Can I Give My Baby Fresh Fruits?
Fresh fruit provides nutrition for your baby. Photo Credit amanaimagesRF/amana images/Getty Images

Serving your baby fresh fruit can be cheaper and more nutritious than buying processed baby food at the store, according to The University of Maine. To ensure that your baby enjoys fresh fruit, it is important to offer it at the right time and to prepare it correctly.

Age and Skills

Your baby will be ready to try solid foods when she is 4 to 6 months old, can hold her head up, sit with support and seems interested in foods.
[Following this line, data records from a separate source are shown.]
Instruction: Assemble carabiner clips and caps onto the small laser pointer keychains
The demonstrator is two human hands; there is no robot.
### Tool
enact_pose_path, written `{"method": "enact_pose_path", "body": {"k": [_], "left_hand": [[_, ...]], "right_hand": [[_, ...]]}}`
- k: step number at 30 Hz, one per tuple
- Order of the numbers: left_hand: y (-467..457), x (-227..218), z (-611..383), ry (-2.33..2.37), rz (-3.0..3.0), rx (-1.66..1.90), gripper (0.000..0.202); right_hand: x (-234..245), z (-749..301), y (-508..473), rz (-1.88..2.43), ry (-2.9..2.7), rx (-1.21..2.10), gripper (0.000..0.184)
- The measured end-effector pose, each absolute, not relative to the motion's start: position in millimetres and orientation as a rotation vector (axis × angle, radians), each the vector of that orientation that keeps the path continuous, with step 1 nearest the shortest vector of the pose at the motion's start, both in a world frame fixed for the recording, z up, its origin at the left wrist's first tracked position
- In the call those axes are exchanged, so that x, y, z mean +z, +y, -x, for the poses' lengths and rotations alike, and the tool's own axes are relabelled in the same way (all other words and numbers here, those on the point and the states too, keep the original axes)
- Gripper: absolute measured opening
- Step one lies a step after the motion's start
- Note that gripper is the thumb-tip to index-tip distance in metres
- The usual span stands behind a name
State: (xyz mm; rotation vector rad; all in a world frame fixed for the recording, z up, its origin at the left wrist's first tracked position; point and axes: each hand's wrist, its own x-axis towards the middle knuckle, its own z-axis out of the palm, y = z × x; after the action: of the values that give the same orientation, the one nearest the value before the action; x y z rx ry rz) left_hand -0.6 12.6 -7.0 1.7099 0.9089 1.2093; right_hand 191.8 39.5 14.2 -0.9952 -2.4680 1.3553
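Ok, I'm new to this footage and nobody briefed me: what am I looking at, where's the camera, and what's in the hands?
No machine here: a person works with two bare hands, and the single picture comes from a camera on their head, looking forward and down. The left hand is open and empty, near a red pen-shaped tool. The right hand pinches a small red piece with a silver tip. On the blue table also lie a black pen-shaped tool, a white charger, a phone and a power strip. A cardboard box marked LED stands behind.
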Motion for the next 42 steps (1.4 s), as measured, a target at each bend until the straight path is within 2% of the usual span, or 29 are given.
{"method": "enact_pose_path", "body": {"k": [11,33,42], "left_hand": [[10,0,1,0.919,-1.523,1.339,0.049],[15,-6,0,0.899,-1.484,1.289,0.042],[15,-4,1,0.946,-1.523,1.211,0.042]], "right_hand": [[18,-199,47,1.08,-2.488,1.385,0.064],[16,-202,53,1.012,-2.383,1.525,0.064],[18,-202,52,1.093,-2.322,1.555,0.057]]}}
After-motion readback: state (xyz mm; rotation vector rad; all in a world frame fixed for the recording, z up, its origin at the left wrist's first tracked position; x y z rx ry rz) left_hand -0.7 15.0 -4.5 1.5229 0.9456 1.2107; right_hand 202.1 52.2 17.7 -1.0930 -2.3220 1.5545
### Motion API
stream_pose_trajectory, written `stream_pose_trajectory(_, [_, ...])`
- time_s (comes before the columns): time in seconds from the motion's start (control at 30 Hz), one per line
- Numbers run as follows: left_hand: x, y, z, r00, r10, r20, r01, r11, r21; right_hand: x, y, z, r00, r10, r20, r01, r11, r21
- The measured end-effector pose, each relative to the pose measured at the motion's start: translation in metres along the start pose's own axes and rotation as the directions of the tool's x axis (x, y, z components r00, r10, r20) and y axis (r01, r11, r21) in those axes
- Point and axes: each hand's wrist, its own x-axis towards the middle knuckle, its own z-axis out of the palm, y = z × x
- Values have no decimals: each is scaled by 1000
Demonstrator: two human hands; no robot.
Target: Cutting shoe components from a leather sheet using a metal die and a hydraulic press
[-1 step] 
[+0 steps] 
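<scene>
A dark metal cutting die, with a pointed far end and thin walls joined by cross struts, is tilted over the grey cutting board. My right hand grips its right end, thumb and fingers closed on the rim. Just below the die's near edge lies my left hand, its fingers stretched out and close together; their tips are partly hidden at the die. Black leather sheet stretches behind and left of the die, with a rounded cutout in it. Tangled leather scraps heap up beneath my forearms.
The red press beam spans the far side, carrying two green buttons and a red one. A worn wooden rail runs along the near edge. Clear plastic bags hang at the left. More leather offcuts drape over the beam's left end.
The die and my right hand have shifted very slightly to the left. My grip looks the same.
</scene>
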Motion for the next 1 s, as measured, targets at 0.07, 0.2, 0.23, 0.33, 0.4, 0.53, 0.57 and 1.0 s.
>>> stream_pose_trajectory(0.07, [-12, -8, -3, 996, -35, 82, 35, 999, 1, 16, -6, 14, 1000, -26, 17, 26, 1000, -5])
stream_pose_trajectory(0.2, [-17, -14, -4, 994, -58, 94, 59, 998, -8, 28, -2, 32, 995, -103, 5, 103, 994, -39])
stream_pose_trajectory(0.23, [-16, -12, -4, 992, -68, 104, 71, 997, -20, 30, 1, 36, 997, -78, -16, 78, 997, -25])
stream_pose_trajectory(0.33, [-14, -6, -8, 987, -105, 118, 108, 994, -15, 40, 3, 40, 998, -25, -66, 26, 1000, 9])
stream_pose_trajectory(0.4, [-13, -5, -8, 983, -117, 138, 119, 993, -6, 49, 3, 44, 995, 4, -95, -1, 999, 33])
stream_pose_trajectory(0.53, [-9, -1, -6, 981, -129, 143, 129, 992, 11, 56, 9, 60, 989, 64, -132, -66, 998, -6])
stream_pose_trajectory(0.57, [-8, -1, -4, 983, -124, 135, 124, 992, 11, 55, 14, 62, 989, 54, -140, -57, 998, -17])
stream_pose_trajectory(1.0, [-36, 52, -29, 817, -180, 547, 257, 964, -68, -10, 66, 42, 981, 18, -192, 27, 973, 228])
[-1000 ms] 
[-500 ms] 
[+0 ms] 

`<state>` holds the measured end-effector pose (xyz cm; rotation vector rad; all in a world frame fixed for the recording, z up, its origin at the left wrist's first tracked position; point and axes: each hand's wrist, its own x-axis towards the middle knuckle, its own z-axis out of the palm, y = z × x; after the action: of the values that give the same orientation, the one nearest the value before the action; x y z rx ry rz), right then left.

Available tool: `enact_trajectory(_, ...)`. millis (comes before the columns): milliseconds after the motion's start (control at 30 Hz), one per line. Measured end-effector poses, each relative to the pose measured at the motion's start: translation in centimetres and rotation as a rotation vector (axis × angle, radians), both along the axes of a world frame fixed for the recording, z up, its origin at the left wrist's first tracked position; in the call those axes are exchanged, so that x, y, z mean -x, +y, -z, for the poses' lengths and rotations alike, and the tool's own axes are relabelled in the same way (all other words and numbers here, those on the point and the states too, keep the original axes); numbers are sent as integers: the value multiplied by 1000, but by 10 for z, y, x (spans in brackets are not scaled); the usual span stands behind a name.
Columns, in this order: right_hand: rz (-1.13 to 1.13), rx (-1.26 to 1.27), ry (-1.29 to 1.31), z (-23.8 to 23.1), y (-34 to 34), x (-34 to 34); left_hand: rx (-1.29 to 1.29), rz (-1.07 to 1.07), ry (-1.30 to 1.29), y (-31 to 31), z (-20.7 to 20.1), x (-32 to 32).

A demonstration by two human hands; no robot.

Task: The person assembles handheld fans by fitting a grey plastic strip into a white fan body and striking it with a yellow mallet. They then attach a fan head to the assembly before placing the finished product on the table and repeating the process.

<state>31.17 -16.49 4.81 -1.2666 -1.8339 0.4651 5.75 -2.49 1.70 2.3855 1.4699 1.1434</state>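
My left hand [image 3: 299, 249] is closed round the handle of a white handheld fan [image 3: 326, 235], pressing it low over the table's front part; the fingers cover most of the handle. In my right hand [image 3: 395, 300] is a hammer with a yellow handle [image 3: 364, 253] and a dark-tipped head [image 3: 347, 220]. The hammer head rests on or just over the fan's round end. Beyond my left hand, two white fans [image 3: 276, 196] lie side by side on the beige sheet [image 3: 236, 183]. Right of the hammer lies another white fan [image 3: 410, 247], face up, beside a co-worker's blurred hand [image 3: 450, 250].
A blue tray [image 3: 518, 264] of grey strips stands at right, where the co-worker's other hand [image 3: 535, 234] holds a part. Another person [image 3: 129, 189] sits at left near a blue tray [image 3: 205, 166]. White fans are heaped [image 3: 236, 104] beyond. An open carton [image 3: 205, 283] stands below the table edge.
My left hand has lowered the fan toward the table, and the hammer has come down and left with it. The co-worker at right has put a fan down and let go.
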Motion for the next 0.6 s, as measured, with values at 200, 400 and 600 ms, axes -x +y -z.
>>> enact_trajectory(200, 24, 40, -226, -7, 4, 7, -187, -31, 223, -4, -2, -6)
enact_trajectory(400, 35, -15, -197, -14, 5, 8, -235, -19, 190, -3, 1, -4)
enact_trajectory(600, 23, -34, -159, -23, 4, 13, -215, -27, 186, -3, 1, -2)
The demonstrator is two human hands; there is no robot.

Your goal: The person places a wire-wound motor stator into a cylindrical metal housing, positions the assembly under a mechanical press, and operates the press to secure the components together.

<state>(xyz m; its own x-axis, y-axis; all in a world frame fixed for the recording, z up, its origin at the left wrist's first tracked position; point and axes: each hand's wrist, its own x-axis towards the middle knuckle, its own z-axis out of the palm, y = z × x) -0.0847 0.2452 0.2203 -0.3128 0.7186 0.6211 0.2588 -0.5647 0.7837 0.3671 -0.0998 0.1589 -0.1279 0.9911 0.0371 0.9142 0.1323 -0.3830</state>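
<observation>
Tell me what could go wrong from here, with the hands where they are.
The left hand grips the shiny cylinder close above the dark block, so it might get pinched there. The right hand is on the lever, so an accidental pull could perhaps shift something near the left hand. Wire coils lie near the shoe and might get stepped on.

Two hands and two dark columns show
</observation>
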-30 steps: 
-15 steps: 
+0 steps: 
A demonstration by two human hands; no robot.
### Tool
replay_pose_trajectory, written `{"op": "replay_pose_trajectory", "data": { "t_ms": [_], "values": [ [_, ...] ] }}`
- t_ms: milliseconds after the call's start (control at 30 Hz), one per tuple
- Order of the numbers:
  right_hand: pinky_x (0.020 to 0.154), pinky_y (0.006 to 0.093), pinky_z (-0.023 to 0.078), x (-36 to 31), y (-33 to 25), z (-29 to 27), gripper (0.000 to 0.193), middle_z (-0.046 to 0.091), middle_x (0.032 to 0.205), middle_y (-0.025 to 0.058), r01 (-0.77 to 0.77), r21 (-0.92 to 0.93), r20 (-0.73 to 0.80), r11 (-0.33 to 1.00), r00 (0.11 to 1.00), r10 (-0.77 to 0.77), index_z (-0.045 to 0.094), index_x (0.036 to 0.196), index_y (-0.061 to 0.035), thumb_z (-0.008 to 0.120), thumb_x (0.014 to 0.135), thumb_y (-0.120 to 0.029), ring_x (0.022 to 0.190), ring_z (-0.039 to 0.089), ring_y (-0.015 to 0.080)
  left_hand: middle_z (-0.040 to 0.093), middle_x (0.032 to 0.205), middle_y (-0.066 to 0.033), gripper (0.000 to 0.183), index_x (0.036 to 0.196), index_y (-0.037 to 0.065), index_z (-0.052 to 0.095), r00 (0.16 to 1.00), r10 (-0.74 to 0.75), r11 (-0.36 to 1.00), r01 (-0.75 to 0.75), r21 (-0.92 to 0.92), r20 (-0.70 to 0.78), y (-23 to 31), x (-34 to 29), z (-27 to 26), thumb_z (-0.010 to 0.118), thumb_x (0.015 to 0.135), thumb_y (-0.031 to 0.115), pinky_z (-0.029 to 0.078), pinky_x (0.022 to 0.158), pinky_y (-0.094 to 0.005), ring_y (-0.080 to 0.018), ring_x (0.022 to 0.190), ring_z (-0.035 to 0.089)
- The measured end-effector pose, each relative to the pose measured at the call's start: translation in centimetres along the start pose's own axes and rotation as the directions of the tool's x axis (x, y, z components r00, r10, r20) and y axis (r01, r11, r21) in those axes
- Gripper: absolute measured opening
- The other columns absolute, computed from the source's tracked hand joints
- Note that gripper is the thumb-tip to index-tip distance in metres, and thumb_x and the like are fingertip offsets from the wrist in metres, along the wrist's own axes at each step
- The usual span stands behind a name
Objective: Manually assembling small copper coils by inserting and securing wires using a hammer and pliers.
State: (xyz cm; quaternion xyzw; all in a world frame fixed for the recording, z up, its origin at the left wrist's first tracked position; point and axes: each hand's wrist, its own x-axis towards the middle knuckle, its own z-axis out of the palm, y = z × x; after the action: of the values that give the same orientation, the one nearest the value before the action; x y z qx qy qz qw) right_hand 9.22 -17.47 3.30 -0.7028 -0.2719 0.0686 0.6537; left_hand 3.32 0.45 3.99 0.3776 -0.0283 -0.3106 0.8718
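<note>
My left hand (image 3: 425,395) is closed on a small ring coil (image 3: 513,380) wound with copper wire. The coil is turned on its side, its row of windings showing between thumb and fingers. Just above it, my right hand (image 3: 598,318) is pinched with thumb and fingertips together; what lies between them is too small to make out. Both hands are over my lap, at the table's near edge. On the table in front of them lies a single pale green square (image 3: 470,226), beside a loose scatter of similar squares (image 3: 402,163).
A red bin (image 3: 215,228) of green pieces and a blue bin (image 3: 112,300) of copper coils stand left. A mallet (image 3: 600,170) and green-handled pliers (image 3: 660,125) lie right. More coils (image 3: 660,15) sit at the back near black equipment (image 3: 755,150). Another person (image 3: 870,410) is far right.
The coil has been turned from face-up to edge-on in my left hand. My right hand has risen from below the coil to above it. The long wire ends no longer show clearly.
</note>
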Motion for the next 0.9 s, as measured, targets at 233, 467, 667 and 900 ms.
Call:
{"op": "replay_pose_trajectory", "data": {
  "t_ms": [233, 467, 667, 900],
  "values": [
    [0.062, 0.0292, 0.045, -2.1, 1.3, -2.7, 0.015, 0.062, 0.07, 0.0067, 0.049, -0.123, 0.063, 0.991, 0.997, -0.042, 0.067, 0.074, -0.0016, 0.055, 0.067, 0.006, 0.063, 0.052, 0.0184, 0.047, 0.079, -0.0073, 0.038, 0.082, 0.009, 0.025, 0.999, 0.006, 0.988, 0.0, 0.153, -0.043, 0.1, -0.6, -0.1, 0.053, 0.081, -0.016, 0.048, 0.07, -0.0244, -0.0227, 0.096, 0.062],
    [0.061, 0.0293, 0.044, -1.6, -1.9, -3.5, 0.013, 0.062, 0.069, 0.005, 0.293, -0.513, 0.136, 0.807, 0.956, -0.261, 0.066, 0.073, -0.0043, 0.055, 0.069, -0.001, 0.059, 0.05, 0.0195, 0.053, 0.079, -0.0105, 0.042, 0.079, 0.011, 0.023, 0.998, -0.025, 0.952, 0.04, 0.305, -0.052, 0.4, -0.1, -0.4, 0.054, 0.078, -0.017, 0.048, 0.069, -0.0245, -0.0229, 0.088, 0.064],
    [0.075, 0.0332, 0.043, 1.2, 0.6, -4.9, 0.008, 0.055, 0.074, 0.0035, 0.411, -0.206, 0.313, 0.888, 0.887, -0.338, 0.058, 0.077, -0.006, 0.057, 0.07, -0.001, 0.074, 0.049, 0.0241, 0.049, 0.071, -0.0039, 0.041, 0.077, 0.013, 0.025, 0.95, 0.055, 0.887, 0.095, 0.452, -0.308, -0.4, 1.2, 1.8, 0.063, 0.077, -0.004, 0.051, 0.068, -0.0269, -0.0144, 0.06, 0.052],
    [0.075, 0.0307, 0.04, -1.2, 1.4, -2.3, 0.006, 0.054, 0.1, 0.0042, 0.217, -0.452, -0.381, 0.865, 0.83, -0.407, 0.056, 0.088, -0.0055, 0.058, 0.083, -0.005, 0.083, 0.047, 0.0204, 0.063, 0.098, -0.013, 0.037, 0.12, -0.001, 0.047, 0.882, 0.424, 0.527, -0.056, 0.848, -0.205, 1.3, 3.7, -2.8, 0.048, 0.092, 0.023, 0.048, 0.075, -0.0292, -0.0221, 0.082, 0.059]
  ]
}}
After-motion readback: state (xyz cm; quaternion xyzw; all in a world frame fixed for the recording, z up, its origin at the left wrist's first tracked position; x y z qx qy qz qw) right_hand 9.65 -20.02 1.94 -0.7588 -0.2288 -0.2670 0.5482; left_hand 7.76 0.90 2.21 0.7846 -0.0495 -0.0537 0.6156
Rice cereal is often recommended as a first food for babies because it is easy to digest. The Kids Health website states that once your baby can eat cereal off a spoon, you can try giving her a fruit or vegetable.

Serving Fruit

In the beginning, you will need to mash or puree fruit for your baby. Remove any seeds or pits and puree prunes, apples, pears, peaches or apricots with a food processor, mill, grinder or blender. Some fruits, such as ripe bananas, can be easily mashed with a fork. You may have to add formula, breast milk or water to make the fruit thin enough for your baby to try, but you can gradually thicken the consistency as he gets used to it. When he is 8 to 11 months old, he may be ready to try fruit diced into small pieces.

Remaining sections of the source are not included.